● WHAT THIS TASK INVOLVES
Among the entries below, only the lines starting at the one with "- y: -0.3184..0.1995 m" and ending at the one with "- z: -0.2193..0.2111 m", both included, are to be printed exactly.

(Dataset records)
= = =
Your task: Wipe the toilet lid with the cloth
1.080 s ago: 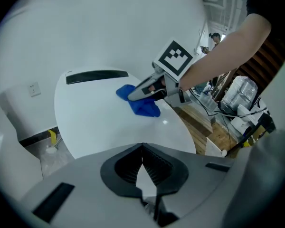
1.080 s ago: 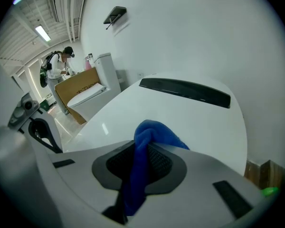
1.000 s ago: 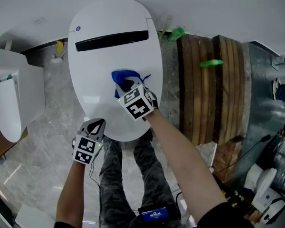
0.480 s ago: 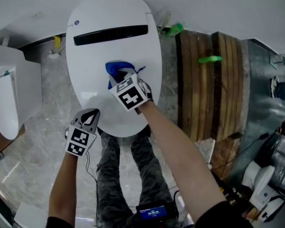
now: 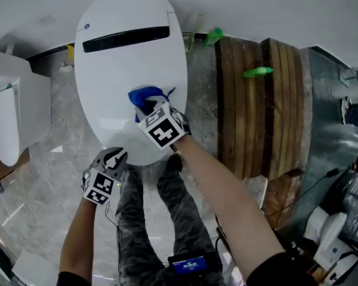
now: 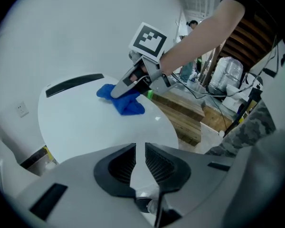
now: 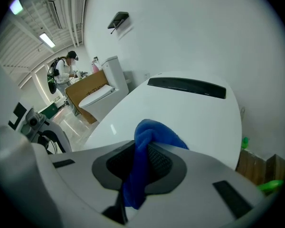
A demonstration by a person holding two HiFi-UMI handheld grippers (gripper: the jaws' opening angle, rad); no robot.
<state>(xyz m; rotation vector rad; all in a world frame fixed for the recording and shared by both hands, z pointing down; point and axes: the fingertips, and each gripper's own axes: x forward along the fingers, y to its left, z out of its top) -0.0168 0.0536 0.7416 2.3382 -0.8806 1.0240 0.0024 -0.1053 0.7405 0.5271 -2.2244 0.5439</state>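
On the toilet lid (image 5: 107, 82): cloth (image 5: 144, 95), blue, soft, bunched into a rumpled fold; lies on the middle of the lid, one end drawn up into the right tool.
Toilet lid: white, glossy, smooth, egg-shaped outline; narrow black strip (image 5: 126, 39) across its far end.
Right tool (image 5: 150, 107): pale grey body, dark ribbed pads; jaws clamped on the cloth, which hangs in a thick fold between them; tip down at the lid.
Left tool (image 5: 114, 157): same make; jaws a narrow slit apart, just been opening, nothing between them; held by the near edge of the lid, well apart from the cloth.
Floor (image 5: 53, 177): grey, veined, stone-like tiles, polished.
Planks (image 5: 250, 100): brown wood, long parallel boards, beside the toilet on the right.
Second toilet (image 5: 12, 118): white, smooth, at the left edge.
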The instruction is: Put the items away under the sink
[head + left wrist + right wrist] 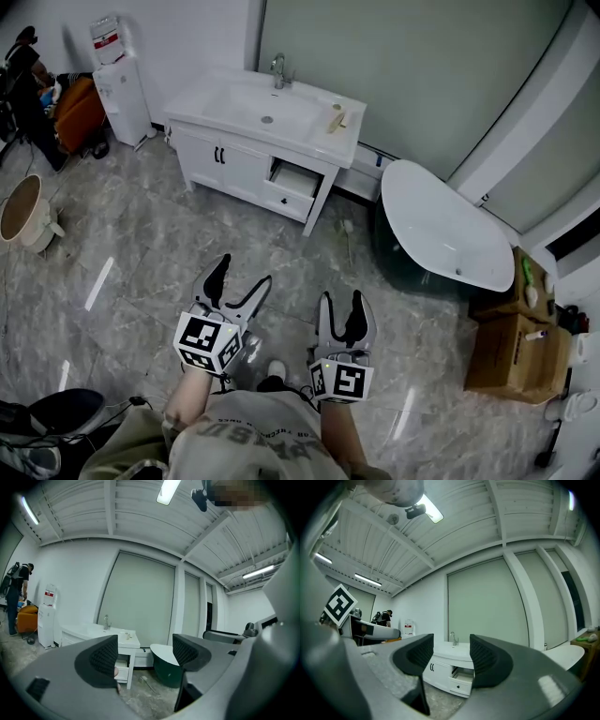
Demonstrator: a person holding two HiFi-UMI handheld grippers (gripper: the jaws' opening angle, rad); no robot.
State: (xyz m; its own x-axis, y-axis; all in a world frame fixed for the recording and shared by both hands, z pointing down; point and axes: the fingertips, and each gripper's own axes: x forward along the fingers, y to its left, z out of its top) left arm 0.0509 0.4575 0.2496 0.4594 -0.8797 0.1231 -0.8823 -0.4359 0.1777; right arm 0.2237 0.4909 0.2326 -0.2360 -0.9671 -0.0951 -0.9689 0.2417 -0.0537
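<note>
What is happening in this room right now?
A person stands on the floor, some way from the white sink cabinet, with a gripper in each hand. The left gripper and the right gripper are both open and empty. One drawer of the cabinet is pulled out, and a small item lies on its top. Nothing is picked up yet.

A white water dispenser (pixel 120 89) stands upper left, a pale round bin (pixel 23 214) at the left edge. A bathtub (pixel 441 225) sits right of centre, cardboard boxes (pixel 514 354) at the right edge.
</note>
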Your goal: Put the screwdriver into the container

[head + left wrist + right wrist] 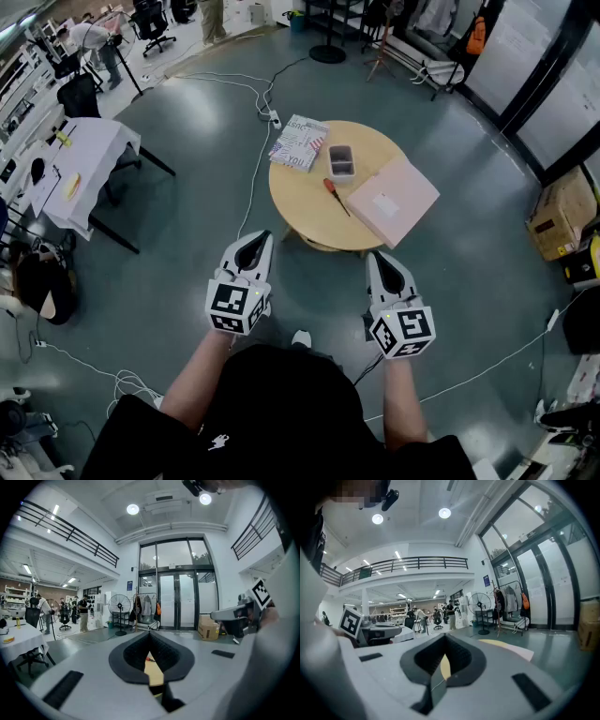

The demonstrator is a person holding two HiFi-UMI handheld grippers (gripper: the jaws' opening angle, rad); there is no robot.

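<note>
Black short-sleeved top, pale grey left gripper, matching right gripper, black-and-white marker cubes

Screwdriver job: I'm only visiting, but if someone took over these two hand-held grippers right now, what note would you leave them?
Left gripper: shut, empty, held in the air short of the table.
Right gripper: shut, empty, likewise short of the table.
Screwdriver: lying on the round table, just on the person's side of the container, next to the pink board.
Done: nothing; the screwdriver is untouched.
Left: reach to the table, open a gripper, pick up the screwdriver and put it into the container.
</note>
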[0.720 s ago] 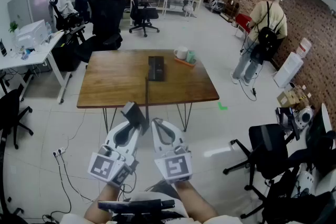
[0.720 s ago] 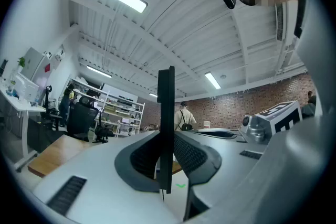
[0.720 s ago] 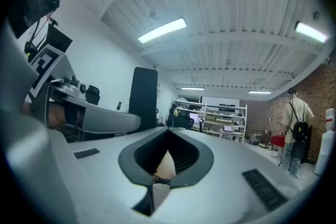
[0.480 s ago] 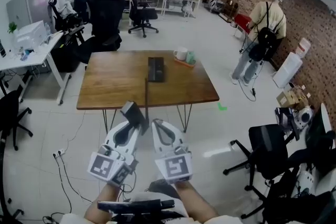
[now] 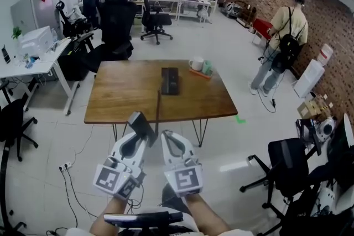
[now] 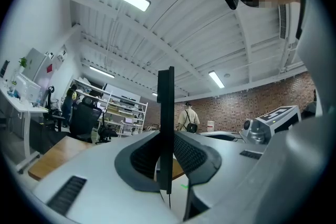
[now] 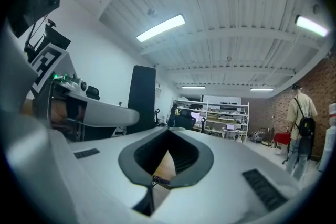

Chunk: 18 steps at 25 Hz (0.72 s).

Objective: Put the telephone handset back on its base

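We held the flat black telephone handset (image 5: 139, 120) in the left gripper (image 5: 142, 135). Its fingers pressed on the two flat faces, and the handset stuck up and forward out of them. A thin dark cord (image 5: 157, 110) ran from there straight ahead to the brown wooden surface (image 5: 127, 91). The right gripper (image 5: 167, 136) was just beside the left one. Its fingers looked drawn together at the tips and held nothing, and a bit of cord showed through the slit between them. The black oblong telephone base (image 5: 170, 80) lay on the surface, well ahead of both grippers and a little to the right. Its long side pointed away from us. We think the left hand must carry the handset forward and lay it flat along that line.
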Each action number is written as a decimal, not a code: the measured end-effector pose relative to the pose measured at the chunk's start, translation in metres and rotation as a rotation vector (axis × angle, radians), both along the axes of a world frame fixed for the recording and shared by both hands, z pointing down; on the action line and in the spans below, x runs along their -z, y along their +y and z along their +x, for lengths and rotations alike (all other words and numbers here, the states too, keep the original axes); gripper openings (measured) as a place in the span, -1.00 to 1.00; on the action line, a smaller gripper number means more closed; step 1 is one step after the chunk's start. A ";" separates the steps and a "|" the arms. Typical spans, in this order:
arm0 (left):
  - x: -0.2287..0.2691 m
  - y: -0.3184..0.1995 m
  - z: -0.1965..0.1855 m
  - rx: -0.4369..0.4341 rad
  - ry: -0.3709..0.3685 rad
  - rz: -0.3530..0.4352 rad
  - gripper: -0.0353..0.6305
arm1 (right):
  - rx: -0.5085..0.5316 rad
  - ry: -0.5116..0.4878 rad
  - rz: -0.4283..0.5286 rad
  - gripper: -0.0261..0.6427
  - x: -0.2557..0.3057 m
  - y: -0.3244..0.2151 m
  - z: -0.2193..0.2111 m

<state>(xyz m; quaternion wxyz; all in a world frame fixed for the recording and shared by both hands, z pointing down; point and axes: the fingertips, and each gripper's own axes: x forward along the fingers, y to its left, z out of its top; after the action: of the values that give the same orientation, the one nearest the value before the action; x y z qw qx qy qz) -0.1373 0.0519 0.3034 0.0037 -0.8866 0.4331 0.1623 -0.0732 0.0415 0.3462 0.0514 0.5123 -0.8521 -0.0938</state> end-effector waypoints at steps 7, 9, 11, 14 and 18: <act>-0.007 -0.035 0.010 -0.013 -0.012 -0.031 -0.68 | 0.003 -0.006 0.003 -0.91 0.003 -0.040 0.010; -0.007 -0.045 0.015 -0.012 -0.008 -0.028 -0.68 | 0.004 -0.001 0.002 -0.91 0.002 -0.050 0.014; -0.006 -0.055 0.020 -0.013 -0.022 -0.022 -0.68 | 0.004 -0.001 -0.003 -0.91 0.003 -0.062 0.018; -0.007 -0.074 0.027 -0.009 -0.027 -0.022 -0.68 | -0.001 0.006 -0.017 -0.91 0.001 -0.083 0.023; -0.008 -0.103 0.036 0.012 -0.039 -0.013 -0.68 | -0.014 -0.002 -0.023 -0.91 -0.001 -0.109 0.032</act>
<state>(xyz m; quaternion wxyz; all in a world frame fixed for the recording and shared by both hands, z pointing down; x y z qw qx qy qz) -0.1008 -0.0509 0.3118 0.0075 -0.8869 0.4394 0.1421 -0.0412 -0.0679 0.3474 0.0570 0.5177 -0.8496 -0.0833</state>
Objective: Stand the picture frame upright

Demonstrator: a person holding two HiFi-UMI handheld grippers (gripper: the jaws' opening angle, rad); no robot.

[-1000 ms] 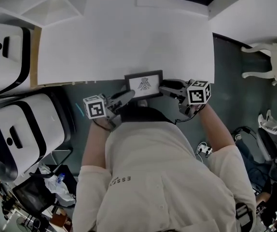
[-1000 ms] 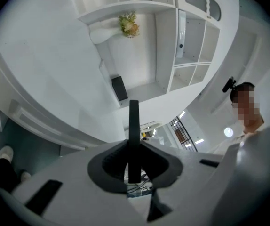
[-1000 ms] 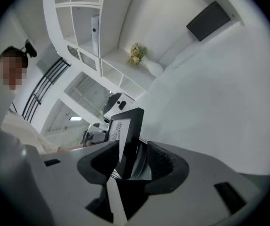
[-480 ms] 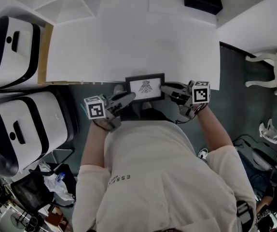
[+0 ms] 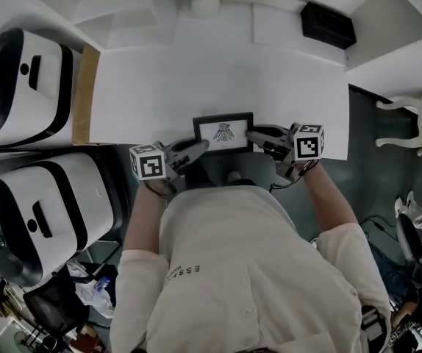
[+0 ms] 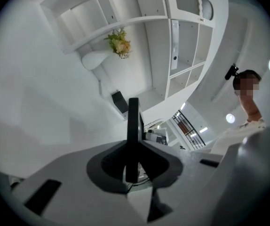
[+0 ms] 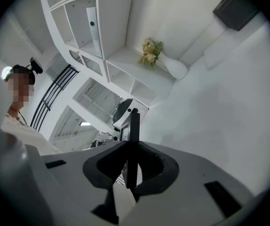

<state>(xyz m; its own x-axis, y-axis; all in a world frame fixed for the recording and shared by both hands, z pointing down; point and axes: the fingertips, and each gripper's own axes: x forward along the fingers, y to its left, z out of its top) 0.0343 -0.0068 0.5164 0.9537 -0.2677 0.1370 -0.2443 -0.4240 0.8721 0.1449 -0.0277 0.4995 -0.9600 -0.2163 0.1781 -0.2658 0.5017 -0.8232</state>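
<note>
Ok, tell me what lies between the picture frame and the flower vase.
Nothing but bare white tabletop between the picture frame and the flower vase; the head view shows it.

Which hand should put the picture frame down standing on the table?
Probably the right tool: its jaws, just closed, clamp the picture frame by its side above the white table, while the left tool pinches the lower corner by the table's edge.
</note>
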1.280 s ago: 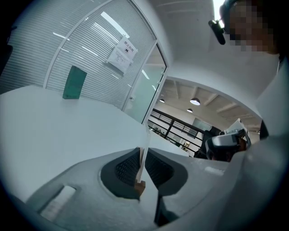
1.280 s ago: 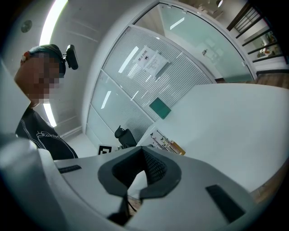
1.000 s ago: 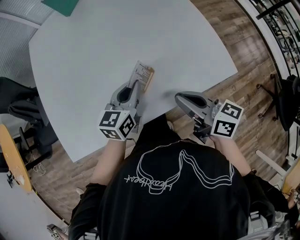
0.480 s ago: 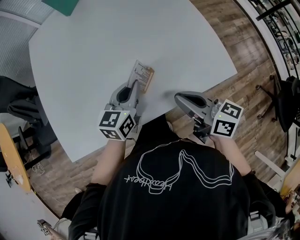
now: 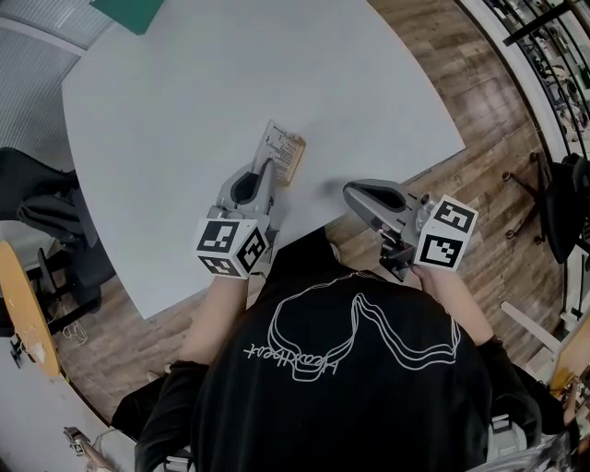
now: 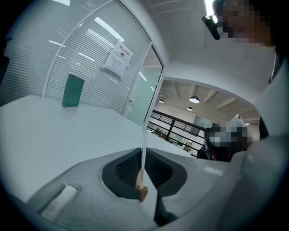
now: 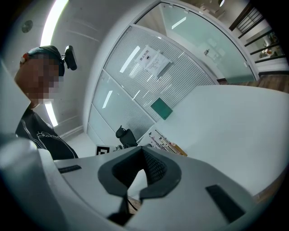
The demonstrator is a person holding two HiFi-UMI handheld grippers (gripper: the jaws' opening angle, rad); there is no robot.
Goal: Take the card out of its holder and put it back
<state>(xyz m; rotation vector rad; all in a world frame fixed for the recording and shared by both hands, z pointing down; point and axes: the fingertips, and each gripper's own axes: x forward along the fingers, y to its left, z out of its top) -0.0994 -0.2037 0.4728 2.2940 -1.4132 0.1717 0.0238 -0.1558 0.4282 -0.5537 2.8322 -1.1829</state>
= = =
● RESPONSE
  - y: -0.3184..0.1995 m
  - z: -0.1965..0.1855 m
  - rx: -0.4369..0.4341 rad
  - ry: -0.3709..0.3685 rad
  - rz: -0.3530..0.4352 rad
  - gripper: -0.0353..0.6305
arm1 (right):
  - rx: -0.5085..0.5316 rad
  - ry: -0.5116..0.4878 rad
  - rz: -0.4283..0.5286 rad
  - gripper: -0.0261..0.6427
  - x: -0.2557..0.3057 m
  - y: -0.3244..0.2151 m
  - z: -0.2193..0.2111 m

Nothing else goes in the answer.